As I’m leaving the gym yesterday with my son a guy i know goes “hey, how’s the midlife crisis”? And it got me thinking; first, thanks for reading my stuff, hope it’s helpful and second...Why aren’t guys more supportive of one another?
Do we feel better if we’re in a better place (or perceive ourselves to be in a better place) than someone else? Are we in competition as men or on the same team?
I know this guy didn’t mean anything by the comment and I’m guilty of the same judgmental behavior in the past; but what is it about guys and trying to “one up” one another? What is it about feeling the need to “compare” to be “better”, right” or to “win”?
I’ve been making a conscious effort not to judge, make assumptions, comparisons and follow The Four Agreements (great book. Highly recommend) and it’s made a positive impact.
As someone who’s ultra competitive, this does not come easily. But I’ve begun to realize that all the machismo, posing, talking and posturing is just a load of time consuming, mentally draining bullshit. When you win enough battles and realize that you’re still losing the war, it’s time to change the approach. When you’re getting closure but not the results you want, make an adjustment.
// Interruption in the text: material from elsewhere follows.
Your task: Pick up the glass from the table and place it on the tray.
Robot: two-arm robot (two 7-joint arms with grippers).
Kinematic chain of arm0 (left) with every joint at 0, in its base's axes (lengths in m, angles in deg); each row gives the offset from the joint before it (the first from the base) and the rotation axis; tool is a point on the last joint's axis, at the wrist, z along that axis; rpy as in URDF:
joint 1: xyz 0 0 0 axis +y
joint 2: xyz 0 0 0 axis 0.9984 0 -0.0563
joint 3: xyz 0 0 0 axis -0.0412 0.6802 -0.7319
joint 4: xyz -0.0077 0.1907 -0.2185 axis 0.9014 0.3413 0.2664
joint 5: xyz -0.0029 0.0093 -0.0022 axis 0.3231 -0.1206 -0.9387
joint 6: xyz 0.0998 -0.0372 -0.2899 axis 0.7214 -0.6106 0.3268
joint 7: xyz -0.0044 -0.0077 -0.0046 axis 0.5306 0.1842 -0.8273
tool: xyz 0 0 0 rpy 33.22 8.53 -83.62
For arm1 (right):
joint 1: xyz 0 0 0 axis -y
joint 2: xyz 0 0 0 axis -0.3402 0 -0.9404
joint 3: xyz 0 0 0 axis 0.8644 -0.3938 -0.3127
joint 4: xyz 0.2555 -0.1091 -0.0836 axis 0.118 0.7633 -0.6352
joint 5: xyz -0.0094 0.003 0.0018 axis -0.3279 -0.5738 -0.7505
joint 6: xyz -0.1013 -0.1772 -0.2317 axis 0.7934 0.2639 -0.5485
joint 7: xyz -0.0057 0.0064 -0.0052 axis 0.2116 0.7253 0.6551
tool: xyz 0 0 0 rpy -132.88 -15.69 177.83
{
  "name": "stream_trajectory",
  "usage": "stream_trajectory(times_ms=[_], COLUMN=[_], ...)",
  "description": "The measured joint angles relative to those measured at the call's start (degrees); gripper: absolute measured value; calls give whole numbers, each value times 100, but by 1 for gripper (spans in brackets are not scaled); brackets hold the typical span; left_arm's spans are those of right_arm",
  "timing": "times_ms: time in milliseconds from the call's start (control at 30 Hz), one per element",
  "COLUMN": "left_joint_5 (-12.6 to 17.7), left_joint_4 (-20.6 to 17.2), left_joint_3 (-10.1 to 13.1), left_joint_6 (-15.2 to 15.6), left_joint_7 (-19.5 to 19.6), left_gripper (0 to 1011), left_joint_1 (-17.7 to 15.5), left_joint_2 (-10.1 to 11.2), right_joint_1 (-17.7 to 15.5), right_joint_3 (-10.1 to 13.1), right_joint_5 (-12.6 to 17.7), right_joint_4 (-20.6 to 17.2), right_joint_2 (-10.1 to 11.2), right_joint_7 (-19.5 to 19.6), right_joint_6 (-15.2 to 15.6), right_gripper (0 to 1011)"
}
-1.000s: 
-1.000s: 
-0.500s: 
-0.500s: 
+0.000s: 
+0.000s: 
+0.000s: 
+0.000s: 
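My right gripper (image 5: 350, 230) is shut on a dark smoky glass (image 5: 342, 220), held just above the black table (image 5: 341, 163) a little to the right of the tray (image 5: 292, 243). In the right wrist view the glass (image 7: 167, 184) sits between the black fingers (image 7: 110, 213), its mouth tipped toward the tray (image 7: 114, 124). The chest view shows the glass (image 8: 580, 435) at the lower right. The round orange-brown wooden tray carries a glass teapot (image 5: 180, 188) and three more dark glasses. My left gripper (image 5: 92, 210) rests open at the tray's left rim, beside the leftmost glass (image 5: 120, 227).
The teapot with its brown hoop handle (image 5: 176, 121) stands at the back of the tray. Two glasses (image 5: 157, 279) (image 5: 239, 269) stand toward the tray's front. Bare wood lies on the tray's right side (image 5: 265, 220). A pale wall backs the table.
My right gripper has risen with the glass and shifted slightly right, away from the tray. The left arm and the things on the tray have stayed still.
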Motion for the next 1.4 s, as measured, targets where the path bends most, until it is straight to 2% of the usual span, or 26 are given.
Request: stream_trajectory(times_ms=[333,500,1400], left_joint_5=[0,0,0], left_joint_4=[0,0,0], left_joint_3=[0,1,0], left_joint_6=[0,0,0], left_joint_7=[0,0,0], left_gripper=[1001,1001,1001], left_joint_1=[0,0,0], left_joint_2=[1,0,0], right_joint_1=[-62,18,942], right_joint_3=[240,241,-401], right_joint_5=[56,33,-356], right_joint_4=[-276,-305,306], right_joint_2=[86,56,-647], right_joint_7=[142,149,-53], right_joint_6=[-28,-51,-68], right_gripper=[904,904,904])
I’m reclaiming my time and clarity so I can focus on doing the things I like to do with the people i like doing them with and with those who like being around me. It really is that simple. Say yes to the things you want to do, no to the things you don’t and focus on your goals. No more, no less.
The real opportunity is in applying all thats been learned thus far and using the maturity, vulnerability, strength and experiences acquired thru midlife to “not be in a crisis” in the first place and to live better, smarter and happier in the second phase of life than the first.